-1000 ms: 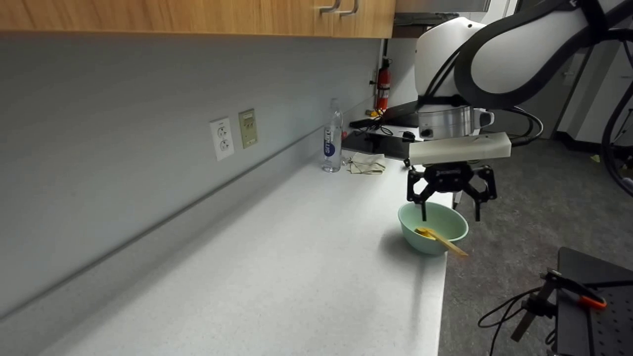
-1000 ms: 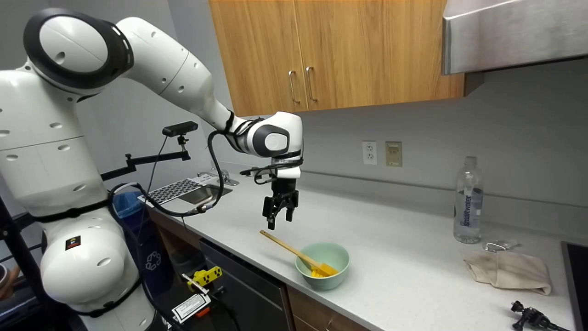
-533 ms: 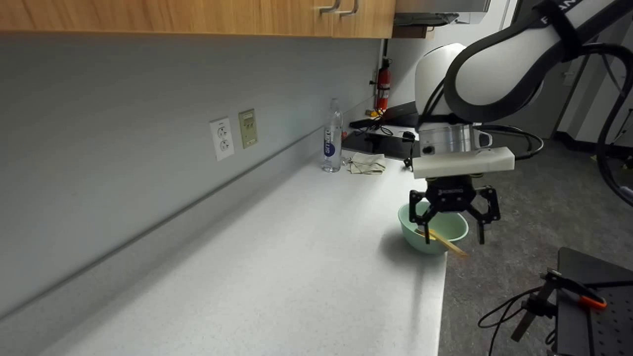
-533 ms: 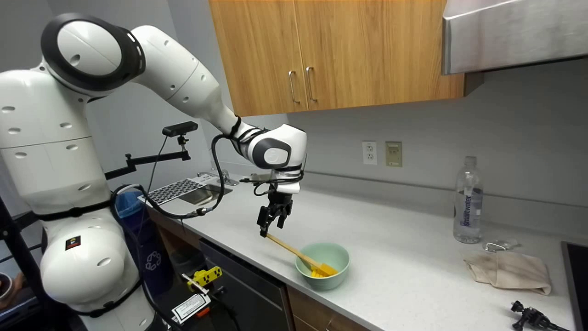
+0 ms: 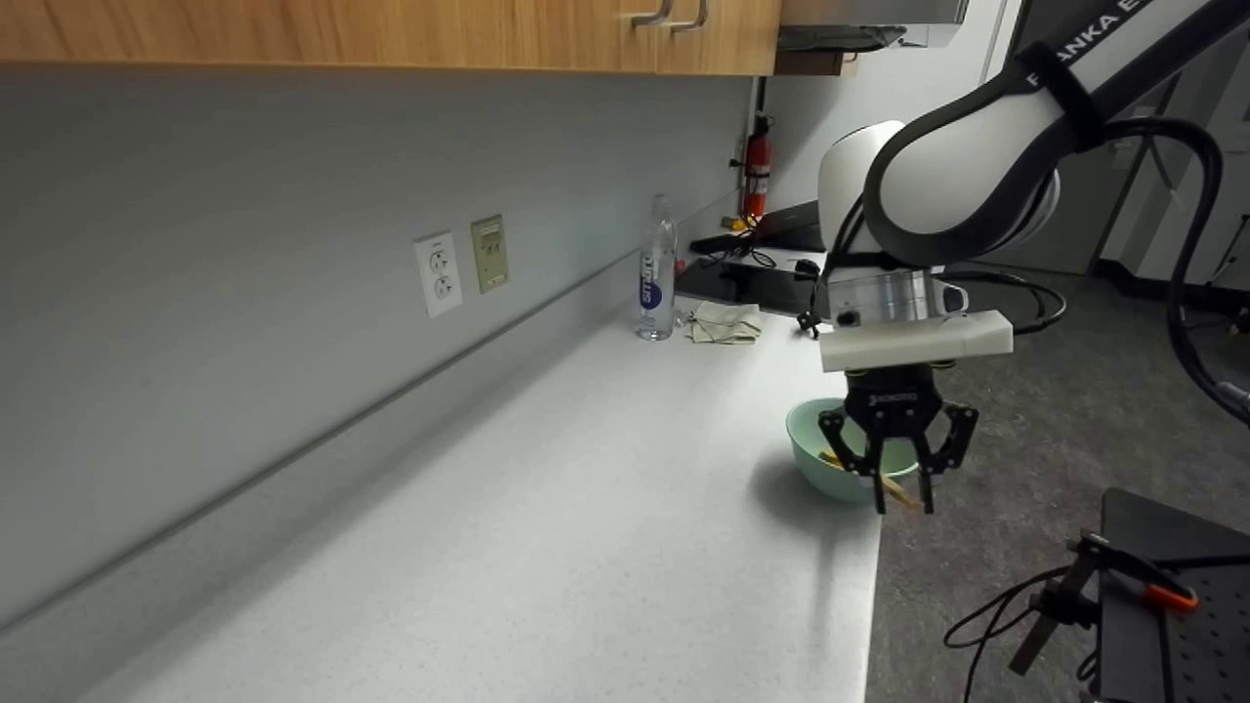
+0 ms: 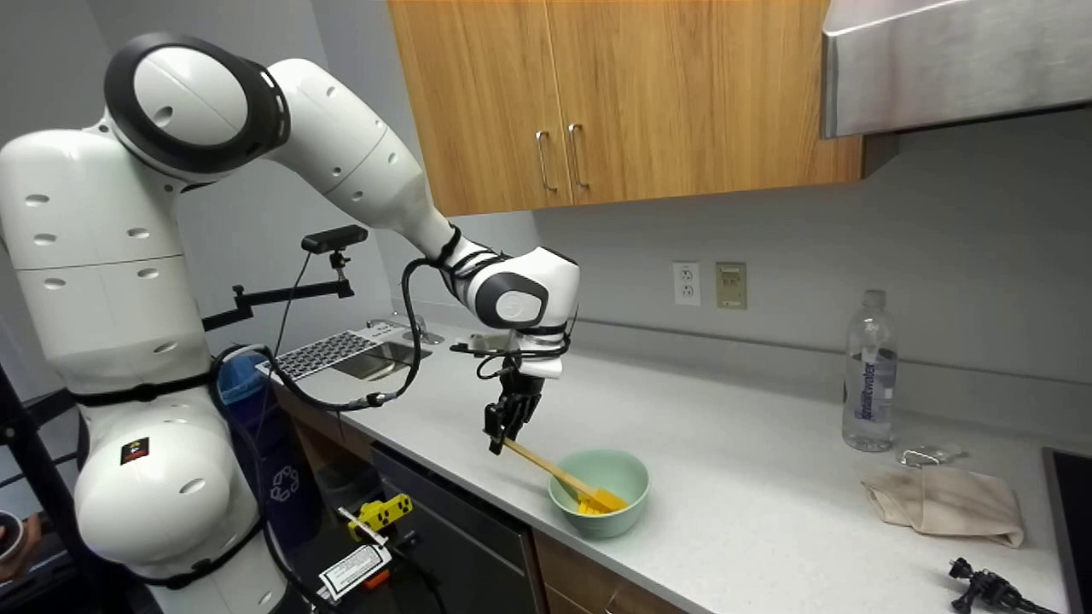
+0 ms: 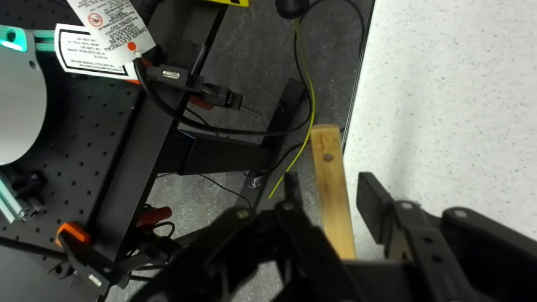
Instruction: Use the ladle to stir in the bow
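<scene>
Mint bowl [image 6: 607, 525] holds ladle [image 6: 607, 501]; fingers [image 7: 371, 207] (parted) flank its handle [image 7: 333, 193].

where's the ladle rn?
In an exterior view, the ladle lies yellow end in the green bowl, handle slanting up past the left rim; in the wrist view, it shows between the gripper's open jaws.

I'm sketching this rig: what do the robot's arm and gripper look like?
The arm is white and rounded, with dark-rimmed joint covers, black straps, a black cable and partial FRANKA lettering. The gripper is black and angular, with hinged links and two slim fingers.
</scene>
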Robot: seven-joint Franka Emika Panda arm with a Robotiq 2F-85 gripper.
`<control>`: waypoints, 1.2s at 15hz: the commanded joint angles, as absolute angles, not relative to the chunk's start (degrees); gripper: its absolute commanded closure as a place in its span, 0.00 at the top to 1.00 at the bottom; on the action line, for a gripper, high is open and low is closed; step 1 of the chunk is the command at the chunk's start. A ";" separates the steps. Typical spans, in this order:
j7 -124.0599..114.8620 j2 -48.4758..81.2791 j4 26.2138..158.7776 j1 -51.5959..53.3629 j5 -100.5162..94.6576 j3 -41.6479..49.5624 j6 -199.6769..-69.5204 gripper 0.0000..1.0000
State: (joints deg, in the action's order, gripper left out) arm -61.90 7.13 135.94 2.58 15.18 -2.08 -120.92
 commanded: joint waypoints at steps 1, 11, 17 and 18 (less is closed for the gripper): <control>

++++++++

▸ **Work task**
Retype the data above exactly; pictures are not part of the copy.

▸ **Reply to the task**
-1000 ms: 
-1000 ms: 
-533 ms: 
-533 ms: 
+0 ms: 
+0 ms: 
+0 ms: 
Instruction: Use the ladle to stir in the bow
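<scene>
Mint bowl [image 6: 607, 525] holds ladle [image 6: 607, 501]; fingers [image 7: 371, 207] (parted) flank its handle [image 7: 333, 193].

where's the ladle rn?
In an exterior view, the ladle lies yellow end in the green bowl, handle slanting up past the left rim; in the wrist view, it shows between the gripper's open jaws.

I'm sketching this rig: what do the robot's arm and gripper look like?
The arm is white and rounded, with dark-rimmed joint covers, black straps, a black cable and partial FRANKA lettering. The gripper is black and angular, with hinged links and two slim fingers.
</scene>
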Robot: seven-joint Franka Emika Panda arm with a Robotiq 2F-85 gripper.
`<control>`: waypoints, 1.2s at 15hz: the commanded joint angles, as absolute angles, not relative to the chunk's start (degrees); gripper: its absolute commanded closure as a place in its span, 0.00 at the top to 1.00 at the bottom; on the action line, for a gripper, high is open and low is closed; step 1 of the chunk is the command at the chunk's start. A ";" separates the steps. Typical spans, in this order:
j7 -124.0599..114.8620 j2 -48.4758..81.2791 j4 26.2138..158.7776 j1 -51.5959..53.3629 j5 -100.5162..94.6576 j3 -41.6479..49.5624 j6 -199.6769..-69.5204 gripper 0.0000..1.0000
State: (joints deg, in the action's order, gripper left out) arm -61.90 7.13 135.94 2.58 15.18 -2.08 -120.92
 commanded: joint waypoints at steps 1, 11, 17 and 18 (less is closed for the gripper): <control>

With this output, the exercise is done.